© TF1Après les pêcheurs et les agriculteurs, et malgré les mises en garde de Bruxelles, les routiers ont obtenu gain de cause vendredi. "Le dispositif de remboursement partiel de TIPP à hauteur de 2,5 centimes par litre va être reconduit" a déclaré Dominique Bussereau, secrétaire d'Etat aux transports. Les professionnels, dont certains redoutaient l'interruption du système, obtiennent ces remboursements depuis plusieurs années, sur demande envoyée aux douanes tous les six mois, précise le cabinet du ministre.
Le ministère de l'Agriculture avait annoncé jeudi la reconduction de mesures similaires pour les agriculteurs à hauteur de 5 centimes de remboursement de TIPP (Taxe intérieure sur les produits pétroliers) par litre de gazole. Le gouvernement est "très attentif au transport routier qui a besoin de carburant pour vivre, comme les pêcheurs, les agriculteurs", a commenté Dominique.
Fillon rassure les pêcheurs
Par ailleurs, le ministre a annoncé qu'il rencontrerait le 15 novembre les sociétés d'autoroutes avec lesquelles il espère "trouver une solution d'allègement des péages acceptable par la Commission européenne". L'interdiction par la Commission européenne d'un précédent allègement, combinée aux augmentations pratiquées par les sociétés d'autoroute ont renchéri le coût des péages pour les poids lourds de 15 à 25% depuis deux ans, selon l'entourage de M. Bussereau. Le secrétaire d'Etat a en outre demandé à ses services "d'étudier en accéléré les modalités" d'une modulation des péages en faveur des poids lourds les plus respectueux de l'environnement, envisagée dans un rapport de l'ancien pilote Jean-Pierre Beltoise.

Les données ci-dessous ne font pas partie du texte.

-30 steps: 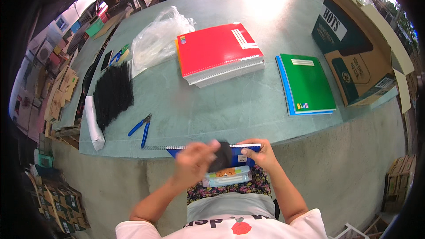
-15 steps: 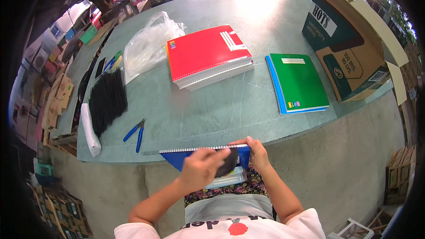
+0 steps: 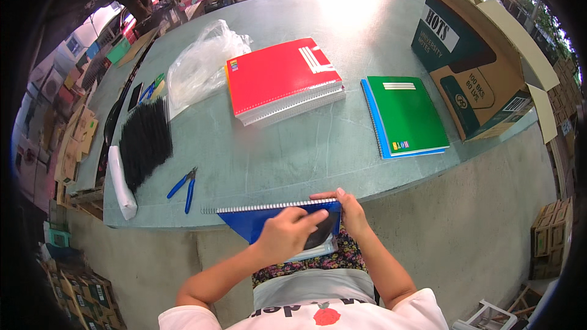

Quant aux pêcheurs, inquiets suite aux propos de la Commission européenne vendredi matin (lire l'article), le Premier ministre a affirmé à la mi-journée que les "engagements" seront tenus. "Les pêcheurs ont besoin d'aide", a déclaré le Premier mnistre. "C'est pour cela" que le ministre français de l'Agriculture Michel Barnier et le commissaire européen à la Pêche et aux Affaires maritimes, Joe Borne, "travaillent la main dans la main, dans un délai que le président de la République souhaite le plus réduit possible", a ajouté David Martinon, porte-parole de l'Elysée.